无论其,在您的特定情况下,你可以跳过调用ps
和free
干脆; 无论您选择自己访问还是通过现有的库和/或包访问,您都可以直接从 Python 中轻松获得procfs
这些信息。如果和是你正在运行的唯一的实用工具,那么你就可以弄死完全。ps
free
subprocess.Popen
Finally, whatever you do as far as subprocess.Popen
is concerned, if your script leaks memory you will still hit the wall eventually. Keep an eye on it, and check for memory leaks.
最后,无论你做什么subprocess.Popen
,如果你的脚本泄漏内存,你最终还是会碰壁。密切关注它,并检查内存泄漏。
回答by Nima
Looking at the output of free -m
it seems to me that you actually do not have swap memory available. I am not sure if in Linux the swap always will be available automatically on demand, but I was having the same problem and none of the answers here really helped me. Adding some swap memory however, fixed the problem in my case so since this might help other people facing the same problem, I post my answer on how to add a 1GB swap (on Ubuntu 12.04 but it should work similarly for other distributions.)
在free -m
我看来,查看输出似乎您实际上没有可用的交换内存。我不确定在 Linux 中是否总是按需自动提供交换,但我遇到了同样的问题,这里的答案都没有真正帮助我。然而,添加一些交换内存,解决了我的问题,因为这可能会帮助其他人面临同样的问题,我发布了关于如何添加 1GB 交换的答案(在 Ubuntu 12.04 上,但它应该适用于其他发行版。)
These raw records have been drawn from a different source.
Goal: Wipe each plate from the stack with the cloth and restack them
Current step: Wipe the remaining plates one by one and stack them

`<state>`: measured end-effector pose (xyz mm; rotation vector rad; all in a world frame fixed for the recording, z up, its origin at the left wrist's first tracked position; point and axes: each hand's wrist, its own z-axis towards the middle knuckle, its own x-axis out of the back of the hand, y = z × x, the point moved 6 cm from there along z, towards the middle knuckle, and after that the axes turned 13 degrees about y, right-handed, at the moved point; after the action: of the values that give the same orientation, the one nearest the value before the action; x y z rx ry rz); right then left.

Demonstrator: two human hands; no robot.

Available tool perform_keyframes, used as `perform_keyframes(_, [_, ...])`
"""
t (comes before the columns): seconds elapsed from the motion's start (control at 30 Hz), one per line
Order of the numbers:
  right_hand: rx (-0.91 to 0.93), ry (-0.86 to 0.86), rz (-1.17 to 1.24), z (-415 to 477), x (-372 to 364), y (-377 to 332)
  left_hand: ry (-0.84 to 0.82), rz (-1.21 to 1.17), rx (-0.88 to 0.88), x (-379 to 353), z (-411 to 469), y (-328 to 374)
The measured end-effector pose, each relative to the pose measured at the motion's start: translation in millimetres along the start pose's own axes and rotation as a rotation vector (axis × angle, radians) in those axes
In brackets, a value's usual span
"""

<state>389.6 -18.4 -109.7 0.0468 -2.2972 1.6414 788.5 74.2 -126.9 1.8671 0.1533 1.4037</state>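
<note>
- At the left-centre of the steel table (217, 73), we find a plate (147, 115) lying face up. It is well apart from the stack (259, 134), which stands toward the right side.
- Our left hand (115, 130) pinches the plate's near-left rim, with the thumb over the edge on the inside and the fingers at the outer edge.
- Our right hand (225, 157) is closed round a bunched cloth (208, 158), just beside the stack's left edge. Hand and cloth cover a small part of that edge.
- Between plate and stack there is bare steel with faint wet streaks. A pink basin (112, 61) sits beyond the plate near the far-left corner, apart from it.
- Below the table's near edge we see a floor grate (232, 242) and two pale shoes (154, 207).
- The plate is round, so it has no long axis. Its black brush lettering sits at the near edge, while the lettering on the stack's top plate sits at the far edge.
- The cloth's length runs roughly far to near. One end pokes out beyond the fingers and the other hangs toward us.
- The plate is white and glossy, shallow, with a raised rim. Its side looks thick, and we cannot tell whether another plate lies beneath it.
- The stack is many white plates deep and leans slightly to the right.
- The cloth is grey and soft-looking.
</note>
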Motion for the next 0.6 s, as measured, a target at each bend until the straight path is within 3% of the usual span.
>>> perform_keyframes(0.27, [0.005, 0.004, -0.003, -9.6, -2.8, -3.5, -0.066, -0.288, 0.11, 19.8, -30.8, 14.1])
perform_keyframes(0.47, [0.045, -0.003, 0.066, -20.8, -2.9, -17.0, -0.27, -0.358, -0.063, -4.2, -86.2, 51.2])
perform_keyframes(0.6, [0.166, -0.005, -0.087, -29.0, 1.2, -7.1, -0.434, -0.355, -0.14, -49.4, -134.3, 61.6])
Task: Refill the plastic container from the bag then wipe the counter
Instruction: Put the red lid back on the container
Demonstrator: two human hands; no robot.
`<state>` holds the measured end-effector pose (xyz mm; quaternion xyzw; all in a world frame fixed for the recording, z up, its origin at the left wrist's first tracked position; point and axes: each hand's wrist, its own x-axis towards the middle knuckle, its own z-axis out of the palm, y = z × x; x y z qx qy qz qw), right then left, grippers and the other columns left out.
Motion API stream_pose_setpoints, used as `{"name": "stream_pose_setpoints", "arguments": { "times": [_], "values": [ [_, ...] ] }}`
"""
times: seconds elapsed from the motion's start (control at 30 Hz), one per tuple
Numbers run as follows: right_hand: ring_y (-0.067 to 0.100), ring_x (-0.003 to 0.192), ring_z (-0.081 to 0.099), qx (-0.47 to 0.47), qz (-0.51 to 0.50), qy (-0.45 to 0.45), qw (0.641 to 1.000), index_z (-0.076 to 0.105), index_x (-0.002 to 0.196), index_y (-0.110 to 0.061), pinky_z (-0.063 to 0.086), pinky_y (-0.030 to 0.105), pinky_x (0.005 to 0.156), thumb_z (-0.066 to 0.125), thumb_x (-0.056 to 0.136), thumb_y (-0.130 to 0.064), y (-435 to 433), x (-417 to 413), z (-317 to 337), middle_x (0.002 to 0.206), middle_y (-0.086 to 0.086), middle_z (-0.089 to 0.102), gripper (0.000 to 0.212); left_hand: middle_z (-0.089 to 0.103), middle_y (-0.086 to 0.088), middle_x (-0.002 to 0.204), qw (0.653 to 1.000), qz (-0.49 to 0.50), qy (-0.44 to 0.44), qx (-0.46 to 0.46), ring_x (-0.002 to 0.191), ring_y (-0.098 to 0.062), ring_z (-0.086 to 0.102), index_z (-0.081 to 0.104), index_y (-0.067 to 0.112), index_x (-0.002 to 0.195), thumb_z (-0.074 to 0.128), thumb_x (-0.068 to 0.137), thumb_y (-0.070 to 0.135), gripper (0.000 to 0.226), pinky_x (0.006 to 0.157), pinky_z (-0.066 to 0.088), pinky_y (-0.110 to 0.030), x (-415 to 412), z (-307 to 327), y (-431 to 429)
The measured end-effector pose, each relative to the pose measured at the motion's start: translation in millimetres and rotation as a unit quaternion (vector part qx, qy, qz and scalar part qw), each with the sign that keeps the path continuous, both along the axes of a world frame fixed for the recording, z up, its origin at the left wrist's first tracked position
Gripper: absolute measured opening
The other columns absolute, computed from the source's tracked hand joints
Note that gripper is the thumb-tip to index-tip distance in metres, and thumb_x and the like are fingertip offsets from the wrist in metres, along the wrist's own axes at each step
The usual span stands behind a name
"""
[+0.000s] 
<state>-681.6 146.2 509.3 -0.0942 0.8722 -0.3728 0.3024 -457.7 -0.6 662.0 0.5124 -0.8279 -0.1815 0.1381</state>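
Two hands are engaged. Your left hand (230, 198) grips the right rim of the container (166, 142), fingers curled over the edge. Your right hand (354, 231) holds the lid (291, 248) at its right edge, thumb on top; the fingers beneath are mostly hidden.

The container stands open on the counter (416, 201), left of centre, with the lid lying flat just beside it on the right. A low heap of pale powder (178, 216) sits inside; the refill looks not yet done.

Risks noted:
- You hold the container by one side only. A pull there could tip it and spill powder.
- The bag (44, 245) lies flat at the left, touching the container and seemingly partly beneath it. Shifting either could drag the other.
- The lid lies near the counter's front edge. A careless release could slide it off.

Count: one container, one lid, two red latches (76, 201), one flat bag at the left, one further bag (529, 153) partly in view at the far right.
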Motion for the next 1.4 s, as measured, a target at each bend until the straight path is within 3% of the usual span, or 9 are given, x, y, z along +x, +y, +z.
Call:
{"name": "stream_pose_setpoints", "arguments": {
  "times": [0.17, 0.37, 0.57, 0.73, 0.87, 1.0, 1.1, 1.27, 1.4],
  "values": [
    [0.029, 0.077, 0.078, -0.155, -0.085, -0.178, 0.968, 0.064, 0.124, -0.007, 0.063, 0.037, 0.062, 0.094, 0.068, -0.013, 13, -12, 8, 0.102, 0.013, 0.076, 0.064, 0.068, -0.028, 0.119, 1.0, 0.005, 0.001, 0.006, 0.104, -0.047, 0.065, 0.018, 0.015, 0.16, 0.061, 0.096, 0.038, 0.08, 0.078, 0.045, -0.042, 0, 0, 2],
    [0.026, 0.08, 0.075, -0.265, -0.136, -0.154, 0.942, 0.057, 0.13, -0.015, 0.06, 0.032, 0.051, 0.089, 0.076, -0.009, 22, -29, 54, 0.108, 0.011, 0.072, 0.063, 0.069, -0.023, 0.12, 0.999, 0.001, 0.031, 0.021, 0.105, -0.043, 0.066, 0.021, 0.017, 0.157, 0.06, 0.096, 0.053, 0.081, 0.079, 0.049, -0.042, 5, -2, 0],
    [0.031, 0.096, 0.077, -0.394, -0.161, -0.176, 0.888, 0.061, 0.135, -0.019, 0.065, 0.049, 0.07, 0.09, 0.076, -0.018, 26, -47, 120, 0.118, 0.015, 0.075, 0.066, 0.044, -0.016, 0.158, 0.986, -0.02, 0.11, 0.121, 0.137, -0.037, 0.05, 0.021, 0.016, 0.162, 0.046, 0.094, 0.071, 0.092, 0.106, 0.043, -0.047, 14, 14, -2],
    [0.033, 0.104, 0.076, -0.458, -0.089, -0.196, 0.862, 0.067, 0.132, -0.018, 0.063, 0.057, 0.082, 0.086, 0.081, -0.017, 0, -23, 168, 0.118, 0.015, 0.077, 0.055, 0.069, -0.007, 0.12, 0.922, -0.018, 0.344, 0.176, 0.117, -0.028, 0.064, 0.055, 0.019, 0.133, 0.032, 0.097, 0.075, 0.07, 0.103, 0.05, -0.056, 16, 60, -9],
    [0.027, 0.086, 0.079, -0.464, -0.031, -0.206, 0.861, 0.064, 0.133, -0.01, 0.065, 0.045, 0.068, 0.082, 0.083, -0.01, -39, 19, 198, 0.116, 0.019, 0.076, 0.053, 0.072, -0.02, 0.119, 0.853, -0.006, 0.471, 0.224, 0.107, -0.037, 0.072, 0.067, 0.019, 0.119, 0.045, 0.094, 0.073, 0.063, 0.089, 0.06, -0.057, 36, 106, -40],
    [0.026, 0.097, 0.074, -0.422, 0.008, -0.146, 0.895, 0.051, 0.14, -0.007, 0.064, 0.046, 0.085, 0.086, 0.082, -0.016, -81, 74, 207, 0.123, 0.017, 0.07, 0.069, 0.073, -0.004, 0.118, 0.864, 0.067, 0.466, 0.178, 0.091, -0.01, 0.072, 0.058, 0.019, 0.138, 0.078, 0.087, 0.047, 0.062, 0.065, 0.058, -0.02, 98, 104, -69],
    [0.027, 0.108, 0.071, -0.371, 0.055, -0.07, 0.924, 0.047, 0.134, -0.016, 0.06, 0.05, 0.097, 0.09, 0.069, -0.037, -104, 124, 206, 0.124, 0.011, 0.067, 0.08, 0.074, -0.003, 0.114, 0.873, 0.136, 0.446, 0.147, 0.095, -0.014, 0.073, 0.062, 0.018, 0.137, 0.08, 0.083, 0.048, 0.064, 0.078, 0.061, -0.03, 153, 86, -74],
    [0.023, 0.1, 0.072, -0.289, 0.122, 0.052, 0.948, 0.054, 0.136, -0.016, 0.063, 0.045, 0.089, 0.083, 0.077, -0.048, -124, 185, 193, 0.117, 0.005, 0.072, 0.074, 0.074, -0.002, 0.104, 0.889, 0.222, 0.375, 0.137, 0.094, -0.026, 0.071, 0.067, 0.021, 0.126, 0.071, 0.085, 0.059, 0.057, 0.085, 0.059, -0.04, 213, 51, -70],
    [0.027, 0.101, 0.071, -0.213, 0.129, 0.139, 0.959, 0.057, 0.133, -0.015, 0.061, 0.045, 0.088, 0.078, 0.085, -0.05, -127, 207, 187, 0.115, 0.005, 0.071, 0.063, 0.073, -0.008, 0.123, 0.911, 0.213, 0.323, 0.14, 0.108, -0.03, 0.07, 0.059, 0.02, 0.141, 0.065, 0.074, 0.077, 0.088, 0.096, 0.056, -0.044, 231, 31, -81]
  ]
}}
You can first check if there is any swap memory enabled.
您可以先检查是否启用了任何交换内存。
$sudo swapon -s
if it is empty, it means you don't have any swap enabled. To add a 1GB swap:
如果它为空,则表示您没有启用任何交换。要添加 1GB 交换:
$sudo dd if=/dev/zero of=/swapfile bs=1024 count=1024k
$sudo mkswap /swapfile
$sudo swapon /swapfile
Add the following line to the fstab
to make the swap permanent.
将以下行添加到fstab
以使交换永久化。
$sudo vim /etc/fstab
/swapfile none swap sw 0 0
Source and more information can be found here.
可以在此处找到来源和更多信息。
回答by serv-inc
For an easy fix, you could
为了一个简单的修复,你可以
echo 1 > /proc/sys/vm/overcommit_memory
if your're sure that your system has enough memory. See Linux over commit heuristic.
如果您确定您的系统有足够的内存。请参阅Linux over commit heuristic。